Return every line below in which "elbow" appears.

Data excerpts
- Opening Delimiter -
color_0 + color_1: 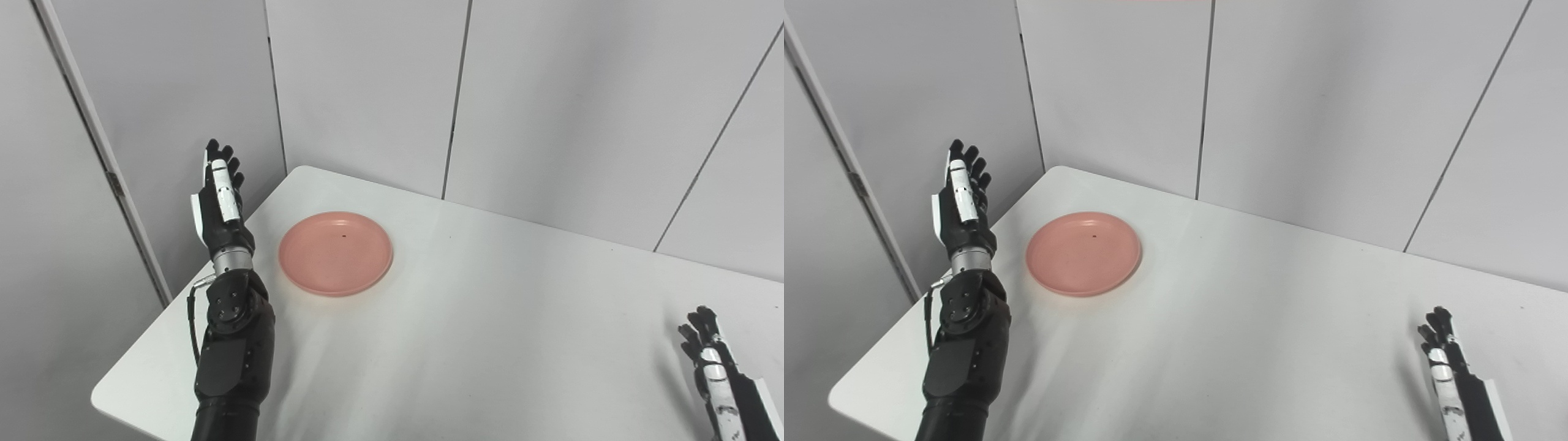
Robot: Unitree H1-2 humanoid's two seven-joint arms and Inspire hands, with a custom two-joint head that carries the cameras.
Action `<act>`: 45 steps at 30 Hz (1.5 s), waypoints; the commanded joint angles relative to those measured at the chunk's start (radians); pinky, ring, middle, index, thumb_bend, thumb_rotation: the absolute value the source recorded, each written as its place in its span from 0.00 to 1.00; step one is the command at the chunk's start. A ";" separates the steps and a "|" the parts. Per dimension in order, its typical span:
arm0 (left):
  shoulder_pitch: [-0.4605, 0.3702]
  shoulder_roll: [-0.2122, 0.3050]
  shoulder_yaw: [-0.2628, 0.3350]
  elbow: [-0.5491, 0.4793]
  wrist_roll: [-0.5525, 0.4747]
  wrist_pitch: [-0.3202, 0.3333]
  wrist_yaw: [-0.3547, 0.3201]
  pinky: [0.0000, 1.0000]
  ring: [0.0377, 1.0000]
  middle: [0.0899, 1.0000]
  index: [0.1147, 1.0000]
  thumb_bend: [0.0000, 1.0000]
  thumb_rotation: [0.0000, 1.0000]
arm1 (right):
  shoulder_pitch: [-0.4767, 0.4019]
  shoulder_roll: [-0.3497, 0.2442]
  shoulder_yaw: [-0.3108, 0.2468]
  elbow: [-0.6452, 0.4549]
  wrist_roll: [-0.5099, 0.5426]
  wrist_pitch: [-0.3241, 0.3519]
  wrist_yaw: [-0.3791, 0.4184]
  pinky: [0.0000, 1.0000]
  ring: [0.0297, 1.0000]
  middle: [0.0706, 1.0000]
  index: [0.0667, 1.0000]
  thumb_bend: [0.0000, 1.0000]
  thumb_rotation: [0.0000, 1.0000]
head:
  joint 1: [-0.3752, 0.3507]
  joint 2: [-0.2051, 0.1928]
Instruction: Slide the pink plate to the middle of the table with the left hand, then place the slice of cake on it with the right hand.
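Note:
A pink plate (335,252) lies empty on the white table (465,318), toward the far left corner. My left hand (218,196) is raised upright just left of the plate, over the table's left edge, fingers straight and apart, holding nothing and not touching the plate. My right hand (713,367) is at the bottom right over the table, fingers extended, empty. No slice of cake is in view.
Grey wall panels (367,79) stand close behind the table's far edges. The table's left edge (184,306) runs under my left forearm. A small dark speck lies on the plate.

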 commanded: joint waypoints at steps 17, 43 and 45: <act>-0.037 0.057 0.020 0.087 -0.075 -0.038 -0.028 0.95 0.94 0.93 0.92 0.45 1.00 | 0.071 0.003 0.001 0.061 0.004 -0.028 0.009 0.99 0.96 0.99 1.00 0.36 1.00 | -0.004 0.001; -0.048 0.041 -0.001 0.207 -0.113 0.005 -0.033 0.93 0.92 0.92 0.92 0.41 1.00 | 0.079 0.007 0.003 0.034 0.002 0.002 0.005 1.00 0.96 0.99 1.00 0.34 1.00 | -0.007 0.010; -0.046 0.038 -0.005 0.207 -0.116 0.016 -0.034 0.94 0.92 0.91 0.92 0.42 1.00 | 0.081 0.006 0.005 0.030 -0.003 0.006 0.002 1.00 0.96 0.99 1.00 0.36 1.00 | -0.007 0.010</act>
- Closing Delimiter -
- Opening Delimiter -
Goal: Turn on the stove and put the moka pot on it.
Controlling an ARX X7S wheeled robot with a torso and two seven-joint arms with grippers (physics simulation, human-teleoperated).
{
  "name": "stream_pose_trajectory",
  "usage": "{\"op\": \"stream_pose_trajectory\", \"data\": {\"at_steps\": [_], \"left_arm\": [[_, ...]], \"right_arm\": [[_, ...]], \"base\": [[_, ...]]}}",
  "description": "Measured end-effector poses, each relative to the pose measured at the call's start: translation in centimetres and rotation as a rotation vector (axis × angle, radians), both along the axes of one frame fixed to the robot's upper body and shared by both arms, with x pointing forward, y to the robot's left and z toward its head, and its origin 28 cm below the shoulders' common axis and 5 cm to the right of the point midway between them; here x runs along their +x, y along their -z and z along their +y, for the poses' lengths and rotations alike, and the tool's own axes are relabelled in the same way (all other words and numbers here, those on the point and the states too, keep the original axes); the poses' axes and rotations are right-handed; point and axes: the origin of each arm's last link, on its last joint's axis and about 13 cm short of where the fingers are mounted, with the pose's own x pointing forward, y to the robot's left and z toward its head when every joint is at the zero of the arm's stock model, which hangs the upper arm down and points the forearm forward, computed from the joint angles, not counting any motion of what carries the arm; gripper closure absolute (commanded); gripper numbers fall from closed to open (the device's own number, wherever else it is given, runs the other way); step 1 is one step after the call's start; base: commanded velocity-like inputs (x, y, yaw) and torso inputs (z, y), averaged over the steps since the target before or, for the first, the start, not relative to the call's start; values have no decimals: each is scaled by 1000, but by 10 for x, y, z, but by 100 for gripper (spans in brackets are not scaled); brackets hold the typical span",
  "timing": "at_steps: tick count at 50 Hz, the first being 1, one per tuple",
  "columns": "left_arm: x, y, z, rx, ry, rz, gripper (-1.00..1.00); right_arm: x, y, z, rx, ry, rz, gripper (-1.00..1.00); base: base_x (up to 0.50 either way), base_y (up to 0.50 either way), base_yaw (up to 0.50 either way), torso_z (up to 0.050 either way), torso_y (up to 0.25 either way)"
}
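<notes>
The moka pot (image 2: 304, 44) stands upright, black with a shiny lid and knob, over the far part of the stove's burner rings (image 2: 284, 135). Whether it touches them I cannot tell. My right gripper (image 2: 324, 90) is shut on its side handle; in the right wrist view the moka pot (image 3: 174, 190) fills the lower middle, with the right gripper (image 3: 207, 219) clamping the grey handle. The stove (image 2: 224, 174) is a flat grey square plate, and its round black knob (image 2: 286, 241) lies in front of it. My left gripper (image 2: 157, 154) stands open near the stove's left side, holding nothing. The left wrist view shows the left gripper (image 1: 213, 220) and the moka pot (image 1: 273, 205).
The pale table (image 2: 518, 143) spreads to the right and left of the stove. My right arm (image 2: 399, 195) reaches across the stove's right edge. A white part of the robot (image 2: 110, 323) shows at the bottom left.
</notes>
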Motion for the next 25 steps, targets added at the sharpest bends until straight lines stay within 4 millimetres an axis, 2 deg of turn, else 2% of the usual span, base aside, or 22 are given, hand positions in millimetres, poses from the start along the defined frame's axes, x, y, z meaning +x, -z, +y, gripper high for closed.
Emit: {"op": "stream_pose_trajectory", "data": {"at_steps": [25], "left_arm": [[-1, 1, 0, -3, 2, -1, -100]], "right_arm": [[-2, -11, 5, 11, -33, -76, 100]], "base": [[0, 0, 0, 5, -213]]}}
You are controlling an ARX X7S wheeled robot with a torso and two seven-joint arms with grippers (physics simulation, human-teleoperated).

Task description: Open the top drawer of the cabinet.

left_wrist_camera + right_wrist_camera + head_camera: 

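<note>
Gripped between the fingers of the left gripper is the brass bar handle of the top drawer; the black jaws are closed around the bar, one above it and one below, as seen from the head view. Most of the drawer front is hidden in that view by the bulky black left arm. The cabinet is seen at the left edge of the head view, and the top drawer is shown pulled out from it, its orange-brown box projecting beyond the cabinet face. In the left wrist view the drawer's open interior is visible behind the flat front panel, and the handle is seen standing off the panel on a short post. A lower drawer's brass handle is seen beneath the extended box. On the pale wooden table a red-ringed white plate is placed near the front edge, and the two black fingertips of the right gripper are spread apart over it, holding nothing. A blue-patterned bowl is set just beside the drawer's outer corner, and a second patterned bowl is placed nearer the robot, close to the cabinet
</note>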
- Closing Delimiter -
* _Problem solution_:
  elbow: [-0.5491, 0.4793]
  elbow: [-0.6452, 0.4549]

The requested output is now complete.